Not surprisingly, there is evidence suggesting a benefit of antidepressive medication in treating depressive symptoms in patients suffering from Long-COVID syndrome (Fenton and Lee 2023; Mazza et al. 2022). Other mental illnesses - if present - should be treated according to the respective national and international guidelines. However, there is currently no general evidence for psychiatric pharmacotherapy for all Long-COVID cases, therefor the indication, as with all treatment components, should be assessed on an individual basis.
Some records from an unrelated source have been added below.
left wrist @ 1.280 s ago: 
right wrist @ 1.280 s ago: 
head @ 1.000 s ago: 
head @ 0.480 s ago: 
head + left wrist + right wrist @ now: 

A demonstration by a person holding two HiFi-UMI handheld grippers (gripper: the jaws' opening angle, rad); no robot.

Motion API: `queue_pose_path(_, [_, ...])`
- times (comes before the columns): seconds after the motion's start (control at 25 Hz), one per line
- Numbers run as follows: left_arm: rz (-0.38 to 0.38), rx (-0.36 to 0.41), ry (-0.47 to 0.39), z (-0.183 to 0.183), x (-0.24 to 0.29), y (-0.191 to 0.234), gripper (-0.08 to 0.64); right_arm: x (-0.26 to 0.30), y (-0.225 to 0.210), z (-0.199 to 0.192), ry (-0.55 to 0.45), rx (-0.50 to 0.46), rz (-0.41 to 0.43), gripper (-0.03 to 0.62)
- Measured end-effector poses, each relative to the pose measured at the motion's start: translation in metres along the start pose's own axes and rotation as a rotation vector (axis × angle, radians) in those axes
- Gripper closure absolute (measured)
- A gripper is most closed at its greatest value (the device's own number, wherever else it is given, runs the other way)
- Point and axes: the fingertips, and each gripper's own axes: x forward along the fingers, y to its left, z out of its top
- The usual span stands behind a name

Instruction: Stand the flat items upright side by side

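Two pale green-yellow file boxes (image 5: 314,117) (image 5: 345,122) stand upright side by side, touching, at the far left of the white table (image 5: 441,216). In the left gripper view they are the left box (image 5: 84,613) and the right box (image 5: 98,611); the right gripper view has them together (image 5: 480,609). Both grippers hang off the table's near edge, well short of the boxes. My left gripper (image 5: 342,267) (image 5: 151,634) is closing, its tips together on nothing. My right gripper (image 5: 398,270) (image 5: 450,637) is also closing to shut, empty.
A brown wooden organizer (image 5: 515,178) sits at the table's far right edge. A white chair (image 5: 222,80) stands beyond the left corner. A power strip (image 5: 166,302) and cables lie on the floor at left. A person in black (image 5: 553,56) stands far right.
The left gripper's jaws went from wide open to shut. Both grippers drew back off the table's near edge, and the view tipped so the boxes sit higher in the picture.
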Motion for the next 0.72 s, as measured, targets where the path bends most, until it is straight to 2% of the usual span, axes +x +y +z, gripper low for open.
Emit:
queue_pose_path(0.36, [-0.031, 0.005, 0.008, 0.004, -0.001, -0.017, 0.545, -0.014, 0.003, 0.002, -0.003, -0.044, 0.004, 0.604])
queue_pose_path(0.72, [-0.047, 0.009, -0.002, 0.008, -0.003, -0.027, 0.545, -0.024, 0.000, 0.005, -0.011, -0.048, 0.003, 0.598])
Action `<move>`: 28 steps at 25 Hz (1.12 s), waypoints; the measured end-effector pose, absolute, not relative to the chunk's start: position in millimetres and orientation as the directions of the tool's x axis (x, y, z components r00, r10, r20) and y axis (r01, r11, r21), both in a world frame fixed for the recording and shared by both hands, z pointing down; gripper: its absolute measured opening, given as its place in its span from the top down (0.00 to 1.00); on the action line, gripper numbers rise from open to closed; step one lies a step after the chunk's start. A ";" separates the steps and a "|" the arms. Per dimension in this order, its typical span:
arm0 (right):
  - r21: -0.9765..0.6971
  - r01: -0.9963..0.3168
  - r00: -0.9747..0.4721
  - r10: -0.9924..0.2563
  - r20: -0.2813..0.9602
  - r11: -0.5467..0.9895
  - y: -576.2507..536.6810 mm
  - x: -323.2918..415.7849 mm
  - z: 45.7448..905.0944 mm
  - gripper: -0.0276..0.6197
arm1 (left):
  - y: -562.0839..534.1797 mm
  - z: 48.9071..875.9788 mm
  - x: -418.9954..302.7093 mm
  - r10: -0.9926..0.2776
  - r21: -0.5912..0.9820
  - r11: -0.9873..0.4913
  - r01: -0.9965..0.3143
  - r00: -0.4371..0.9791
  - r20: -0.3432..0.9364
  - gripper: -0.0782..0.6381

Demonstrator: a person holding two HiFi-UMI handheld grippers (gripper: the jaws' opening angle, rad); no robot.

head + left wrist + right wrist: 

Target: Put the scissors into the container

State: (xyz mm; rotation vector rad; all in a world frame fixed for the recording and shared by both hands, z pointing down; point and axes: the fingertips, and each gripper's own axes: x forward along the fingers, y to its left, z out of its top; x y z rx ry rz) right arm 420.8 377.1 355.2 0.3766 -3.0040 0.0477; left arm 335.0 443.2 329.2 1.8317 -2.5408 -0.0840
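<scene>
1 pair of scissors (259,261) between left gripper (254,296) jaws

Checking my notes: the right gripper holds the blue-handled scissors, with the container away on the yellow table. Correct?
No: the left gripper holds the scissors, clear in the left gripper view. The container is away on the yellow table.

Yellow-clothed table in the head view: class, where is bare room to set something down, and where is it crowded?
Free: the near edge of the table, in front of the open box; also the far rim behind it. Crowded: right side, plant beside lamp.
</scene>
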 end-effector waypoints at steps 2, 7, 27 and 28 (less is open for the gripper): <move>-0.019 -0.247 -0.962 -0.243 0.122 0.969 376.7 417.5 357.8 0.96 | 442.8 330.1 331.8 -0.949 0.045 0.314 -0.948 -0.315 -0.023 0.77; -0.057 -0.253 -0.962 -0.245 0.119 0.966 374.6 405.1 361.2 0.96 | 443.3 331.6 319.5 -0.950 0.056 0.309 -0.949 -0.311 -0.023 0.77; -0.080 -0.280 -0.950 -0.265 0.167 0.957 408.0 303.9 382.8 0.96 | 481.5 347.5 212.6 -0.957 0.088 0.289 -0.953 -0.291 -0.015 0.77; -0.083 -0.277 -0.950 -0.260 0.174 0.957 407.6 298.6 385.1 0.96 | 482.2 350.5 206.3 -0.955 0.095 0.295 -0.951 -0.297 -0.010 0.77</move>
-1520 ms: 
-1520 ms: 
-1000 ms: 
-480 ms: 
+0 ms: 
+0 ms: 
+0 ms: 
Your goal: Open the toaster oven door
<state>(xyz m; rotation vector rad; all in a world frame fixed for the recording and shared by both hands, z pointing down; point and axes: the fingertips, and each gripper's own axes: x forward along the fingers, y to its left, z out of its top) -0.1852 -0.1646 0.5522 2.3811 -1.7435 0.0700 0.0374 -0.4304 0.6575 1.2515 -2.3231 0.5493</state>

Based on this, we suggest the further development of comprehensive treatment plans, including all aspects of the patient. Apart from treating known diseases on a biological level (e.g., myocarditis) if present, biological treatment should focus on physiotherapy and other rehabilitation methods. This should be augmented with a consistent screening for psychiatric diagnoses as well as basic psychological interventions, such as education on the biopsychosocial model and its implications, motivating the patient to reduce avoidance behavior and limiting anxiety. Neurocognitive training and individual psychotherapy as well as psychiatric pharmacotherapy should be applied where necessary. On a social scale, occupational therapy could be a tool to specifically train necessary abilities to enable participation in both social and work life (Fig. 2).

Fig. 2
figure 2

Treatment plans including the biopsychosocial model

Conclusion

Especially since the current public and medical understanding as well as scientific practice often encourages the belief in unidirectional cause–effect relationships with a great stigmatization of psychiatric or psychosomatic disorders as well as physical–mental interaction in general, it should be our goal to guide that understanding to include a broader perspective. Individual as well as collective psychological and social risk factors as well as symptoms should be identified alongside the somatic diagnostic process and included in a comprehensive physical–mental treatment plan on different levels. Therefore, the biopsychosocial model should be the underlying concept in both understanding and treating patients with Long-COVID syndrome. Since somatization is associated with a reduced ability to perceive and communicate affects, healthcare professionals should be open to recognizing, validating and discussing these affects with patients, even and especially if this is difficult or associated with resistance. Access to psychological treatment should not be limited to clinically diagnosed psychiatric illnesses, but also include patients with subclinical depressive, anxious or post-traumatic symptoms to assess possible correlations on an individual scale. Somatic treatment plans should be carefully evaluated concerning their potential benefits and risks equally and applied where indicated. Lastly, we strongly advise against treatment strategies of trying multiple biological treatments one after the other without including a biopsychosocial perspective, especially if these treatments (as is currently the case) lack sufficient scientific evidence.